◆ **AIM OF THE EXERCISE**
Please leave out pictures and print exactly the lines from the one that has "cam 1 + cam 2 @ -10" through the last line of the material below.
----
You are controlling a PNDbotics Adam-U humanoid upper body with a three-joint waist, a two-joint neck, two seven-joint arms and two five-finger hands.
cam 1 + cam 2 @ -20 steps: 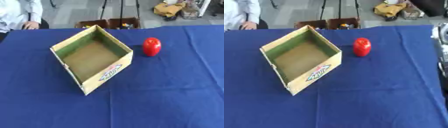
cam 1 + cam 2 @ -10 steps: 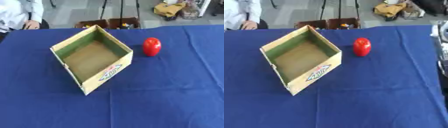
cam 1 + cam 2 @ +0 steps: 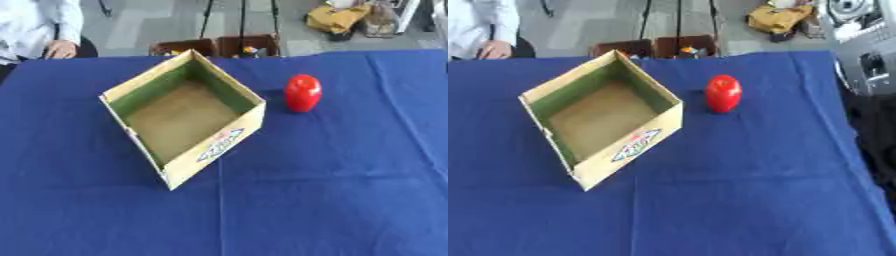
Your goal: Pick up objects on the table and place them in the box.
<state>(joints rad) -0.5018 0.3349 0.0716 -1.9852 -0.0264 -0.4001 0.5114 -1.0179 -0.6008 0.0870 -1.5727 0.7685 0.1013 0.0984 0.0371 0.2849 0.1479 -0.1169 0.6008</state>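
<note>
**Reach not yet begun: one red object waits beside an empty box**

While neither hand shows in either view, nothing can be said of the fingers, so I judge the task to stand at its very first step. Nearest, the blue-clothed worktop lies bare along its near edge. Toward the middle stands the open cardboard box, one corner turned to the near edge, holding nothing. Just beyond it toward the right edge, apart from the box wall, the red apple-like object stands upright. Next, a hand, probably the right, must reach in, close around it, lift and carry it over the box rim.
</note>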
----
◆ **ANSWER TO THE PROBLEM**
cam 1 + cam 2 @ -10 steps: 
cam 1 + cam 2 @ +0 steps: 
Your goal: Pick up objects on the table and place them in the box.
<state>(joints rad) -0.5018 0.3349 0.0716 -1.9852 -0.0264 -0.4001 0.5114 -1.0179 -0.6008 0.0870 -1.5727 0.7685 0.1013 0.0984 0.0371 0.2849 0.1479 -0.1169 0.6008</state>
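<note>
**Reach not yet begun: one red object waits beside an empty box**

While neither hand shows in either view, nothing can be said of the fingers, so I judge the task to stand at its very first step. Nearest, the blue-clothed worktop lies bare along its near edge. Toward the middle stands the open cardboard box, one corner turned to the near edge, holding nothing. Just beyond it toward the right edge, apart from the box wall, the red apple-like object stands upright. Next, a hand, probably the right, must reach in, close around it, lift and carry it over the box rim.
</note>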

The exercise is finished and nothing remains.